Give back only the lines in the records below from the one with "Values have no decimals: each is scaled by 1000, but" to the one with "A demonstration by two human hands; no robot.", both inclusive, word for word.
-------------------------
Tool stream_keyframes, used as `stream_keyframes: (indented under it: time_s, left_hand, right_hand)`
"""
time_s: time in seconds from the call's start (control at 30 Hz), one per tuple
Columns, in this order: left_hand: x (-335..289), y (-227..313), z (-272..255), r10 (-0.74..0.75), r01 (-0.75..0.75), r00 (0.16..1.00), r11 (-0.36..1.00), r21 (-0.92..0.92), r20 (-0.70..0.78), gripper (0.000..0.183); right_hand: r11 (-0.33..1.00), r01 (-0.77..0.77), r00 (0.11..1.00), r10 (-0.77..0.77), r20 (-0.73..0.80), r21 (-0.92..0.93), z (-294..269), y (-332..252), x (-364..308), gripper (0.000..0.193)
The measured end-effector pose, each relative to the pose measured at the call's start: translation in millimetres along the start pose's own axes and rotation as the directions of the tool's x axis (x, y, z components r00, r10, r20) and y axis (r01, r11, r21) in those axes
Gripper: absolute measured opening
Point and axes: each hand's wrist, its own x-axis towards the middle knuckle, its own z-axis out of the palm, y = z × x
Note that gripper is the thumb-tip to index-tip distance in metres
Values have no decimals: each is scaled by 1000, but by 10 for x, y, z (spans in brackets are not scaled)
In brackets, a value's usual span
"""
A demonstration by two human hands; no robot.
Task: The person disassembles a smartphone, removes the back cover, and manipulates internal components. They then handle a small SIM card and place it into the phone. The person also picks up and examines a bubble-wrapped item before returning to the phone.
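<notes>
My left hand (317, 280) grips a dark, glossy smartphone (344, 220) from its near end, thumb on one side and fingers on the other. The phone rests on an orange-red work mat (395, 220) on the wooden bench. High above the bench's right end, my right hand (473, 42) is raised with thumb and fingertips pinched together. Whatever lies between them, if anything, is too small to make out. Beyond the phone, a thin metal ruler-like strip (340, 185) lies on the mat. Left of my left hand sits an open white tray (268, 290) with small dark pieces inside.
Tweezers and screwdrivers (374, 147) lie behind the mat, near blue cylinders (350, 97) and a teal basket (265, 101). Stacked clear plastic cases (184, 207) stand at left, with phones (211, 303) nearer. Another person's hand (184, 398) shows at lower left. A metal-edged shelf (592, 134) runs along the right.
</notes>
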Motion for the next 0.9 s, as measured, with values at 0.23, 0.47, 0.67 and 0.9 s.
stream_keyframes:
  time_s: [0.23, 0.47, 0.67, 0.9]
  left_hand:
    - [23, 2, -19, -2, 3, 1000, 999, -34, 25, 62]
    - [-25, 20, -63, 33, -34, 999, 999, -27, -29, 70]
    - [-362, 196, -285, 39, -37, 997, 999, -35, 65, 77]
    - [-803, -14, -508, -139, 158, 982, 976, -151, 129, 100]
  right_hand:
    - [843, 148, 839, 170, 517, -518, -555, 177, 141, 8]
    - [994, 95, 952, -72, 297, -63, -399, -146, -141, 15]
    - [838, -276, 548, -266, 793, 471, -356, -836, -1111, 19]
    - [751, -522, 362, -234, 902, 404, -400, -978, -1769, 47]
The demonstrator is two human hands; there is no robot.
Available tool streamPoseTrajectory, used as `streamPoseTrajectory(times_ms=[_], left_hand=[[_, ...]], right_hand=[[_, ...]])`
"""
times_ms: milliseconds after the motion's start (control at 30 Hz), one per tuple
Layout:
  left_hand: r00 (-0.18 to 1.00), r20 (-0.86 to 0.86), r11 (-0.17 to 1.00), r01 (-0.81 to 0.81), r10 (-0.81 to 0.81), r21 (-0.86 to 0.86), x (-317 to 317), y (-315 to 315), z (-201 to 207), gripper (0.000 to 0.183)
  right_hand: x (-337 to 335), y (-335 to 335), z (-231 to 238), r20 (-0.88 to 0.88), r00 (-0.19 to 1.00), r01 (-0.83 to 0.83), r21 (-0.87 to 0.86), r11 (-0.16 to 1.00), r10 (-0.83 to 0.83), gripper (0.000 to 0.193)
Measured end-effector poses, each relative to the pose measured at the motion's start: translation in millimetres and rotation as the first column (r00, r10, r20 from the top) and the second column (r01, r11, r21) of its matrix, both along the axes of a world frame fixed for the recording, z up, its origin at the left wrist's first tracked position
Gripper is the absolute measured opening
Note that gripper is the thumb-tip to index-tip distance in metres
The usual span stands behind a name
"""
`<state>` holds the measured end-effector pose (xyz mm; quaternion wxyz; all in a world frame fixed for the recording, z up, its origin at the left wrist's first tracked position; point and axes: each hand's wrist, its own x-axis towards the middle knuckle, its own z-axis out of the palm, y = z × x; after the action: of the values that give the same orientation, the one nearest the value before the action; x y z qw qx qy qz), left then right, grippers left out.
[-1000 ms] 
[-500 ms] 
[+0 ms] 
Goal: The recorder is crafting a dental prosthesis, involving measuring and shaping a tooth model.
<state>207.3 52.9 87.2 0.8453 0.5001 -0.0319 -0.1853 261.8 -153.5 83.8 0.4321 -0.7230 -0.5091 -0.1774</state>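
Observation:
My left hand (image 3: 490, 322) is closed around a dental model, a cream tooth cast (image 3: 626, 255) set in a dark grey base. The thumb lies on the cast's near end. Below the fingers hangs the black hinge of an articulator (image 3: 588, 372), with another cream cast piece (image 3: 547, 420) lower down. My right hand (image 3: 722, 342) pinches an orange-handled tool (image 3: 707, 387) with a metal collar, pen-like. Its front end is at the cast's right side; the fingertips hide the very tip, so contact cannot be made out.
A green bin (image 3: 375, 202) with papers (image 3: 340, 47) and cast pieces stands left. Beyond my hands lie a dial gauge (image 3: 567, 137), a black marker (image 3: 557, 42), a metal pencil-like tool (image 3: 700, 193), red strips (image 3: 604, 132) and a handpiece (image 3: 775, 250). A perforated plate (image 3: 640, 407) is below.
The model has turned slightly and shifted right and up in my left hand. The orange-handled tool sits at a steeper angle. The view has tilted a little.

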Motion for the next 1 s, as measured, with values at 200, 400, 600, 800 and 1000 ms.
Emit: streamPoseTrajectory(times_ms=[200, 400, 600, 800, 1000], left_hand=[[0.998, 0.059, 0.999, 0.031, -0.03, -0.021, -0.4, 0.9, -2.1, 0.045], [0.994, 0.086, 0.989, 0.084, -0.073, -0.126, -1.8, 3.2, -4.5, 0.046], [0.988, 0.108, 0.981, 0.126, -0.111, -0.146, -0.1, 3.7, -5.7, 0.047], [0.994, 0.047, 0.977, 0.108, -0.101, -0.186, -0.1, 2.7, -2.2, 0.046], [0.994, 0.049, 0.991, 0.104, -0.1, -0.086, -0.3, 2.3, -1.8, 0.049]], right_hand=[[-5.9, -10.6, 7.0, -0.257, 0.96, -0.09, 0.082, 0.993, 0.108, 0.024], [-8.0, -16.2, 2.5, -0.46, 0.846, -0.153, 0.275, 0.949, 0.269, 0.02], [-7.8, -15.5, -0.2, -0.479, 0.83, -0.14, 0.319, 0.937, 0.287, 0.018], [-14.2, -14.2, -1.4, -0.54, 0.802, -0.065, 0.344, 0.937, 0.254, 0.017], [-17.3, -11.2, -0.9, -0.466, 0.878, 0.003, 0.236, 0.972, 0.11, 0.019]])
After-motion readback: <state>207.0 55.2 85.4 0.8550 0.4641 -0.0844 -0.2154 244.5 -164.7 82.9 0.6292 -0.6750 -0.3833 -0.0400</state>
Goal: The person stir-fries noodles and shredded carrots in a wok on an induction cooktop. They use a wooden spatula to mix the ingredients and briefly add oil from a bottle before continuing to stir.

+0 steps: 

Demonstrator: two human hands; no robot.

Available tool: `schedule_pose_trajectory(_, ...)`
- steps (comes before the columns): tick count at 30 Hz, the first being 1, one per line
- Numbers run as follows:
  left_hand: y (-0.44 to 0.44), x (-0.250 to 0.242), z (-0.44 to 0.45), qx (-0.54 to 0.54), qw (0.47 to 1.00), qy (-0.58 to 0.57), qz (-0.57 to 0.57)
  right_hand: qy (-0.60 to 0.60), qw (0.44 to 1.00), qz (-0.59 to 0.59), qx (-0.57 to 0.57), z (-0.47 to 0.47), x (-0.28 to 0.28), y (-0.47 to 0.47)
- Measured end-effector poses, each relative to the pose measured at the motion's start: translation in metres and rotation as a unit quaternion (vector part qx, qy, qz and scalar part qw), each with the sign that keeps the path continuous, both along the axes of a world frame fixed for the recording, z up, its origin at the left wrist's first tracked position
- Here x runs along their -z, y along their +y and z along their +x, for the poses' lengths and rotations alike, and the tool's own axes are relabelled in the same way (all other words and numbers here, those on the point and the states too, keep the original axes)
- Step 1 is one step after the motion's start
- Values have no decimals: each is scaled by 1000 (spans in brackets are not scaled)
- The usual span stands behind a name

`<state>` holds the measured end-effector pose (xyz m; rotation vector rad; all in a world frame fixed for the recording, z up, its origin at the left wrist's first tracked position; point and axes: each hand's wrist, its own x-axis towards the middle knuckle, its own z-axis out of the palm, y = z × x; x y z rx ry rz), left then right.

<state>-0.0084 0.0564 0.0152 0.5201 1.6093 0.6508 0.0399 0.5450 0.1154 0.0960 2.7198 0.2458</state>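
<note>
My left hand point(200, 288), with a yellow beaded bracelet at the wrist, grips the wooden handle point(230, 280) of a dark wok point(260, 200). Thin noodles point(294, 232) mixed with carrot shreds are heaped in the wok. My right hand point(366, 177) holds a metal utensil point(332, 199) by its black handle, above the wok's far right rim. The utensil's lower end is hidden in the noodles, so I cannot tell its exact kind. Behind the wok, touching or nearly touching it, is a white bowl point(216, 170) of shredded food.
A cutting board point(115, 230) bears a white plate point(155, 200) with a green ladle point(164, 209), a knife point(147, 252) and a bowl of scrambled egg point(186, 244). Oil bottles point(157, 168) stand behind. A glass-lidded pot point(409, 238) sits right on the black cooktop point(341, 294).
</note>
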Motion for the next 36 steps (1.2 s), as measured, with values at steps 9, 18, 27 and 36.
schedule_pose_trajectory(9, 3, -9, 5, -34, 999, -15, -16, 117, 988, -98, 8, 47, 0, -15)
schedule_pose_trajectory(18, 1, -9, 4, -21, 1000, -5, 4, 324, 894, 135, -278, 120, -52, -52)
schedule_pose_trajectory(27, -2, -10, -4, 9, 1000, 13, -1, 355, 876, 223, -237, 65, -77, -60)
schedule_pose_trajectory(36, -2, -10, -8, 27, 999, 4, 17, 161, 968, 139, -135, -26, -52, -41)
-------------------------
> _ANSWER BELOW_
Values have no decimals: each is scaled by 1000, but by 10 for x, y, z (spans in brackets are not scaled)
In brackets, a value's usual span
"""
A demonstration by two human hands; no robot.

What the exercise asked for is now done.